What this task involves: In the answer, each line of the listing should appear again unchanged.

Dataset section:

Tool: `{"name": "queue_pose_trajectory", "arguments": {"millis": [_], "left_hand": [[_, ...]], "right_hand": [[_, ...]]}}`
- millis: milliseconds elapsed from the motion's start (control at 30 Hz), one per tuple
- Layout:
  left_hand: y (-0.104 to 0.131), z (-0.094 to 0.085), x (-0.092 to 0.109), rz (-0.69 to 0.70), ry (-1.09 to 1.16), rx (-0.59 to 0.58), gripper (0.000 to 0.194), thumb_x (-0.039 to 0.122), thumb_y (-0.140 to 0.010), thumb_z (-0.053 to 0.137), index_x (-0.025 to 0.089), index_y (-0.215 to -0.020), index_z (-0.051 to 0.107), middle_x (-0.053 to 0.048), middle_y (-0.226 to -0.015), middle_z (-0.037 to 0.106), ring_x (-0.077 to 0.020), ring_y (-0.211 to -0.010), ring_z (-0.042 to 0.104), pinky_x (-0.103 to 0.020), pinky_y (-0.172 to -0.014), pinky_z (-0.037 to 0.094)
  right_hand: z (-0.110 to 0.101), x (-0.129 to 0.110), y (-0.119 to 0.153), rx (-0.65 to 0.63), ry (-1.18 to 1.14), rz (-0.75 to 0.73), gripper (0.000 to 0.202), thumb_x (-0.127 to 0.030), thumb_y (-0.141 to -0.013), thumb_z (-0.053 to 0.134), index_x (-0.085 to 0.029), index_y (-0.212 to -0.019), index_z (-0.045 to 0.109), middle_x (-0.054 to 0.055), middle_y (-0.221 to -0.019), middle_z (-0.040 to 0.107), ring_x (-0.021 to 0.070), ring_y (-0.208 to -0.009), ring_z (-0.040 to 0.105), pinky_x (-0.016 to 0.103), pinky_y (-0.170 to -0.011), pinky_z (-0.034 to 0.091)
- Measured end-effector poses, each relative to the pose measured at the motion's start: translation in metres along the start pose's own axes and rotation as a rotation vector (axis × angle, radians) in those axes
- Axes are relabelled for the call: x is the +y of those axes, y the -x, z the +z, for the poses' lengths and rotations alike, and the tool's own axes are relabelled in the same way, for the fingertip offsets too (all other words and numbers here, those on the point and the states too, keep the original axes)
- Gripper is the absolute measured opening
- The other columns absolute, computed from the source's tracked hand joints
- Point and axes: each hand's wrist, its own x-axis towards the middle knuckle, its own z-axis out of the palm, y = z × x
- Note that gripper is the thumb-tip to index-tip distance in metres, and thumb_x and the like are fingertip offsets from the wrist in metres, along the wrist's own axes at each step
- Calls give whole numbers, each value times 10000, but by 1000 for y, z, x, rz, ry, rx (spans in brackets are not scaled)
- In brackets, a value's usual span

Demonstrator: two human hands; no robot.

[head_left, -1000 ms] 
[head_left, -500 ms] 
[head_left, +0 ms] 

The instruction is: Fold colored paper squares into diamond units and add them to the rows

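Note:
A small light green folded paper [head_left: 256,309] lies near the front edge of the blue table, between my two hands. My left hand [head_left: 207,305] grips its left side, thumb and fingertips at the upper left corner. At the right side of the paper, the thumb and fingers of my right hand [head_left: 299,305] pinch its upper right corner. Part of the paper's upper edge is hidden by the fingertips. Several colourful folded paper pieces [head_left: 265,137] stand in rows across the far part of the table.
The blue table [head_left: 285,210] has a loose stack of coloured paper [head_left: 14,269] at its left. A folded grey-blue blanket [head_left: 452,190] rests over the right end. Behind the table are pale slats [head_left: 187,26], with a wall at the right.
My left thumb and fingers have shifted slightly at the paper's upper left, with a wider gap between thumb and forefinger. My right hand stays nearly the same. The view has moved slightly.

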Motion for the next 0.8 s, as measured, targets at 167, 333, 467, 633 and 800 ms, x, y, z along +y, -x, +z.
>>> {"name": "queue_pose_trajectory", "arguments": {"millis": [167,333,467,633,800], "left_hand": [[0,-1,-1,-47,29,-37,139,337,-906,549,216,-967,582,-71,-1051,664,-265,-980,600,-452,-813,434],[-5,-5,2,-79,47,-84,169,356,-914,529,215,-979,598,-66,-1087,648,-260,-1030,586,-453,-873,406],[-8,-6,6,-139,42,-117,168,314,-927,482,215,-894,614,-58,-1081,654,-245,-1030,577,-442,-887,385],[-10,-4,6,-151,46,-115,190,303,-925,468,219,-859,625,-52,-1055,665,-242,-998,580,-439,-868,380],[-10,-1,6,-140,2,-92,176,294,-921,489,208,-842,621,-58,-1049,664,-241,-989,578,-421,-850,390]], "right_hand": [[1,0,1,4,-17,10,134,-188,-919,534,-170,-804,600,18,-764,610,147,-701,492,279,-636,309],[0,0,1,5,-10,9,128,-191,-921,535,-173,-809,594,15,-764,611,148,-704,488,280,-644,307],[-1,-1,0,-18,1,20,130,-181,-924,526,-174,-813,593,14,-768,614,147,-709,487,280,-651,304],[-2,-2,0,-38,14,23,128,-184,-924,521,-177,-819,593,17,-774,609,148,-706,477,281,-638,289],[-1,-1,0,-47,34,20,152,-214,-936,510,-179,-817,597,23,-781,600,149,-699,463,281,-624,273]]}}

Answer box:
Tool: `{"name": "queue_pose_trajectory", "arguments": {"millis": [_], "left_hand": [[_, ...]], "right_hand": [[_, ...]]}}`
- millis: milliseconds elapsed from the motion's start (control at 30 Hz), one per tuple
- Layout:
  left_hand: y (-0.104 to 0.131), z (-0.094 to 0.085), x (-0.092 to 0.109), rz (-0.69 to 0.70), ry (-1.09 to 1.16), rx (-0.59 to 0.58), gripper (0.000 to 0.194), thumb_x (-0.039 to 0.122), thumb_y (-0.140 to 0.010), thumb_z (-0.053 to 0.137), index_x (-0.025 to 0.089), index_y (-0.215 to -0.020), index_z (-0.051 to 0.107), middle_x (-0.053 to 0.048), middle_y (-0.226 to -0.015), middle_z (-0.037 to 0.106), ring_x (-0.077 to 0.020), ring_y (-0.211 to -0.010), ring_z (-0.042 to 0.104), pinky_x (-0.103 to 0.020), pinky_y (-0.172 to -0.014), pinky_z (-0.037 to 0.094)
  right_hand: z (-0.110 to 0.101), x (-0.129 to 0.110), y (-0.119 to 0.153), rx (-0.65 to 0.63), ry (-1.18 to 1.14), rz (-0.75 to 0.73), gripper (0.000 to 0.202), thumb_x (-0.127 to 0.030), thumb_y (-0.141 to -0.013), thumb_z (-0.053 to 0.134), index_x (-0.085 to 0.029), index_y (-0.212 to -0.019), index_z (-0.045 to 0.109), middle_x (-0.054 to 0.055), middle_y (-0.221 to -0.019), middle_z (-0.040 to 0.107), ring_x (-0.021 to 0.070), ring_y (-0.208 to -0.009), ring_z (-0.040 to 0.105), pinky_x (-0.016 to 0.103), pinky_y (-0.170 to -0.011), pinky_z (-0.034 to 0.091)
- Measured end-effector poses, each relative to the pose measured at the motion's start: translation in metres along the start pose's own axes and rotation as a rotation vector (axis × angle, radians) in those axes
- Axes are relabelled for the call: x is the +y of those axes, y the -x, z the +z, for the poses' lengths and rotations alike, and the tool's own axes are relabelled in the same way, for the fingertip offsets too (all other words and numbers here, those on the point and the states too, keep the original axes)
- Gripper is the absolute measured opening
- The other columns absolute, computed from the source's tracked hand joints
- Point and axes: each hand's wrist, its own x-axis towards the middle knuckle, its own z-axis out of the palm, y = z × x
- Note that gripper is the thumb-tip to index-tip distance in metres, and thumb_x and the like are fingertip offsets from the wrist in metres, along the wrist's own axes at each step
- Calls give whole numbers, each value times 10000, but by 1000 for y, z, x, rz, ry, rx (spans in brackets are not scaled)
- In brackets, a value's usual span

Demonstrator: two human hands; no robot.

[head_left, -1000 ms] 
[head_left, -500 ms] 
[head_left, +0 ms] 

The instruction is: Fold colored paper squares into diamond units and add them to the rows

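Note:
A small light green folded paper [head_left: 256,309] lies near the front edge of the blue table, between my two hands. My left hand [head_left: 207,305] grips its left side, thumb and fingertips at the upper left corner. At the right side of the paper, the thumb and fingers of my right hand [head_left: 299,305] pinch its upper right corner. Part of the paper's upper edge is hidden by the fingertips. Several colourful folded paper pieces [head_left: 265,137] stand in rows across the far part of the table.
The blue table [head_left: 285,210] has a loose stack of coloured paper [head_left: 14,269] at its left. A folded grey-blue blanket [head_left: 452,190] rests over the right end. Behind the table are pale slats [head_left: 187,26], with a wall at the right.
My left thumb and fingers have shifted slightly at the paper's upper left, with a wider gap between thumb and forefinger. My right hand stays nearly the same. The view has moved slightly.
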
Motion for the next 0.8 s, as measured, targets at 167, 333, 467, 633 and 800 ms, x, y, z along +y, -x, +z.
>>> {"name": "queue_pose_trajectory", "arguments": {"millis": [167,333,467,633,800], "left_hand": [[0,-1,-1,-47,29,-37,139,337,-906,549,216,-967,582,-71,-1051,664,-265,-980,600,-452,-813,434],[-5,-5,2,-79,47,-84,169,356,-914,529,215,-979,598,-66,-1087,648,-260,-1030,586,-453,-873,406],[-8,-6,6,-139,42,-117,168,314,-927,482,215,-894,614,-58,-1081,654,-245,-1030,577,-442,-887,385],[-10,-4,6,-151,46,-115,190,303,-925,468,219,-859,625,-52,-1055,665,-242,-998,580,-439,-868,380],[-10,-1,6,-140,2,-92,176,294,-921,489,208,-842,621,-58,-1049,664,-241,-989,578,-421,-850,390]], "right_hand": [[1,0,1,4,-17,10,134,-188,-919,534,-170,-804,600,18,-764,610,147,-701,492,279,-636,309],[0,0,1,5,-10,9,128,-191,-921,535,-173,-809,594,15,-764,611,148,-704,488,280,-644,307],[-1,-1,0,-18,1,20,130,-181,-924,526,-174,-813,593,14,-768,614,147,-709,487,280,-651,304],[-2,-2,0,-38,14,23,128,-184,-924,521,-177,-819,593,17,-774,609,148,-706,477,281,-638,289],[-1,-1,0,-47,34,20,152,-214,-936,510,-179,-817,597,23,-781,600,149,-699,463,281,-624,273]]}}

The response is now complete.